DATA BELOW:

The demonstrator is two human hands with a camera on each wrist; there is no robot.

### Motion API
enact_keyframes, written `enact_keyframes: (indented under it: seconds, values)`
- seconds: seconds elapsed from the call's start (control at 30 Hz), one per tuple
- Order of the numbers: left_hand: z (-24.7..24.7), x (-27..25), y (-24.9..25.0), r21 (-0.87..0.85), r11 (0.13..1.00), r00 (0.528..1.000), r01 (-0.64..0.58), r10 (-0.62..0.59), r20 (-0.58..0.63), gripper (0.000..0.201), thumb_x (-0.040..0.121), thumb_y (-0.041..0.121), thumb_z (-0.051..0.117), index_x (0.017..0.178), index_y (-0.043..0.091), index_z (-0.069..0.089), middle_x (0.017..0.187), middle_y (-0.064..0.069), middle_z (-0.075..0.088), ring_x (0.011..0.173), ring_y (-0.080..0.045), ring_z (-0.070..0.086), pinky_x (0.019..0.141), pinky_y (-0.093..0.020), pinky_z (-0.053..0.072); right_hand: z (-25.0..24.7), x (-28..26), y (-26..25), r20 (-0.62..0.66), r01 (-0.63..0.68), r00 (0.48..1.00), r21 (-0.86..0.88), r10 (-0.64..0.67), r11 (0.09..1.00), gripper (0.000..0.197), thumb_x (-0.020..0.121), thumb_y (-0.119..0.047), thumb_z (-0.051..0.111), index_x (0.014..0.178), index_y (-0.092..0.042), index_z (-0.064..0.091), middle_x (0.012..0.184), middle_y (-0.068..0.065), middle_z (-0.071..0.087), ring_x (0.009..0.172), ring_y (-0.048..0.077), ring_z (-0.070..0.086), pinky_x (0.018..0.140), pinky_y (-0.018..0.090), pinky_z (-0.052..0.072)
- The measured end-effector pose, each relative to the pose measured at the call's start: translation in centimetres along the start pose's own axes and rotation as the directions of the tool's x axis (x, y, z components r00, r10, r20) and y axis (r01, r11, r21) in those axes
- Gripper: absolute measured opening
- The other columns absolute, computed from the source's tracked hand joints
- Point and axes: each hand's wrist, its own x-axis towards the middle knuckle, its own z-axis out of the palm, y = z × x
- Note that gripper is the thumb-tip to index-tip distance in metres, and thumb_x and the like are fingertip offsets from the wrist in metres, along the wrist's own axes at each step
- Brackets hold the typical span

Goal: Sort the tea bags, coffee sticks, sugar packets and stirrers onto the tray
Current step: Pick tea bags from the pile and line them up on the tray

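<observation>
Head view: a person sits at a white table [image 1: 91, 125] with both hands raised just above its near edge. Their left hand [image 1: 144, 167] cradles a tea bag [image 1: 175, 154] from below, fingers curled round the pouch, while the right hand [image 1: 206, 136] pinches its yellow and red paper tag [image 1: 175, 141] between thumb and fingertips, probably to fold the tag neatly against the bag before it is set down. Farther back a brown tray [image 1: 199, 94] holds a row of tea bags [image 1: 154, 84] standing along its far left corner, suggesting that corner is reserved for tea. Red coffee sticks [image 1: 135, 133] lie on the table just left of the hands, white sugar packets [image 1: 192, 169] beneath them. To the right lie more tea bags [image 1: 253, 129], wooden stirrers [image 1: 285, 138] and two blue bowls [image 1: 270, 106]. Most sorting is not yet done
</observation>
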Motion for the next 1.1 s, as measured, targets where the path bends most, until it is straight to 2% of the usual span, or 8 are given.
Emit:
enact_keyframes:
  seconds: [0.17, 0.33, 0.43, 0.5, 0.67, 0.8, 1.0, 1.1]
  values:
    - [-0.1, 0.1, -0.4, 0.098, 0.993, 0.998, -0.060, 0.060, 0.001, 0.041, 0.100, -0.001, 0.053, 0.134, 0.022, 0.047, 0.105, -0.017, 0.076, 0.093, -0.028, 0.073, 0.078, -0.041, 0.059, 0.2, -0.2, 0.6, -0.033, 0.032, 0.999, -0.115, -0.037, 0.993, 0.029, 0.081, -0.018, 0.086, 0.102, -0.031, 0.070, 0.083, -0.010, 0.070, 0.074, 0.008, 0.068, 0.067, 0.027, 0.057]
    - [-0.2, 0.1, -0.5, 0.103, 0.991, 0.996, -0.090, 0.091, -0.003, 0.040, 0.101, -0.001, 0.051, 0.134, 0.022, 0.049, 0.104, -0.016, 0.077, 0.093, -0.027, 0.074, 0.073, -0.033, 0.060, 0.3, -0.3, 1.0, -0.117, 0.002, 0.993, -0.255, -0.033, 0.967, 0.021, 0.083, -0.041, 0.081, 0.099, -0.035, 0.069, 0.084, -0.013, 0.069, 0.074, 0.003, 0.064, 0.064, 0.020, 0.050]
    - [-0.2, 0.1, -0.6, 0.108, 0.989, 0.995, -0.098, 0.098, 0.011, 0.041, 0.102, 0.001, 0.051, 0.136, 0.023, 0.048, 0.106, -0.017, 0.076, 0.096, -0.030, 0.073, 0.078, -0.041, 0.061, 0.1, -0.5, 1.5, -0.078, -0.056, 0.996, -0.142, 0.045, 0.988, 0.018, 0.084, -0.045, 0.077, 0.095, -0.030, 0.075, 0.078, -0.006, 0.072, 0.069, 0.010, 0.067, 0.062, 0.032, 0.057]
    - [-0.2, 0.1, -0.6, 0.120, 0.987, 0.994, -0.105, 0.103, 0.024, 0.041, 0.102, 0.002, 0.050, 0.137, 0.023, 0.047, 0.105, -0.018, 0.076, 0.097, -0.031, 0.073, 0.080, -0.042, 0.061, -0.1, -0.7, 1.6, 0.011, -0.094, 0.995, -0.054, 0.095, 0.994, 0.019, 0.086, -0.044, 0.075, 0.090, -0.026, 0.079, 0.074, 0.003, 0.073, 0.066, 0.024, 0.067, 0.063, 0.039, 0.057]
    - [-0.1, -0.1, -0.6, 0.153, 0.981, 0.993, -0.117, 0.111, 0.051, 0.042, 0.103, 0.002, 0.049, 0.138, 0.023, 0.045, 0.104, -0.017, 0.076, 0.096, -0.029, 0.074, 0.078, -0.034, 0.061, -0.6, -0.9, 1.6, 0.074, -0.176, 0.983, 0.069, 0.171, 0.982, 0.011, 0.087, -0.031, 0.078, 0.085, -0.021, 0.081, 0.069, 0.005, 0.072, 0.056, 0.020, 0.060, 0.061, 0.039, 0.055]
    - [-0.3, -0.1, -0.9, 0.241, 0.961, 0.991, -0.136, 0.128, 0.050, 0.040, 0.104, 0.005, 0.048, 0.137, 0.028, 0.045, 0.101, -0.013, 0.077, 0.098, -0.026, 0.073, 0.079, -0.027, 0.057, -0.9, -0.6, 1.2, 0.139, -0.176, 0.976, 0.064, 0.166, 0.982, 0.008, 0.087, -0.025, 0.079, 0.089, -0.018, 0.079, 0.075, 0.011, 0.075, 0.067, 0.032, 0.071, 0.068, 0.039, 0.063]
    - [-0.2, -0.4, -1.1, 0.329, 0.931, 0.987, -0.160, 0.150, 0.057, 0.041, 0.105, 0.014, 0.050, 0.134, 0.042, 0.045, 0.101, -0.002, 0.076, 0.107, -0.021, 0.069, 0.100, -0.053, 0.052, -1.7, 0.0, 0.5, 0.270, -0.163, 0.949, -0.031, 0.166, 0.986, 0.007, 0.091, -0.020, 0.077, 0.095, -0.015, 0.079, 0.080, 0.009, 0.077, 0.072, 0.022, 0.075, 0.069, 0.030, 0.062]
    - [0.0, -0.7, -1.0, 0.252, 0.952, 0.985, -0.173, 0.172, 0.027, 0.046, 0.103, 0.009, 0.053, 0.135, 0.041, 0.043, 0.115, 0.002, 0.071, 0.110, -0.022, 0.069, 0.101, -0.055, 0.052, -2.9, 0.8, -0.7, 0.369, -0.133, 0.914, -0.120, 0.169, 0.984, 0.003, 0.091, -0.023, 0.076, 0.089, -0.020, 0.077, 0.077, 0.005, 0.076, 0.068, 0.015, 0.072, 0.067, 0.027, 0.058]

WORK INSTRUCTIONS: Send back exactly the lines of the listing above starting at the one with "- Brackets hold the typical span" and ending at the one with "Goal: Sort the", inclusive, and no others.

EXERCISE ANSWER:
- Brackets hold the typical span

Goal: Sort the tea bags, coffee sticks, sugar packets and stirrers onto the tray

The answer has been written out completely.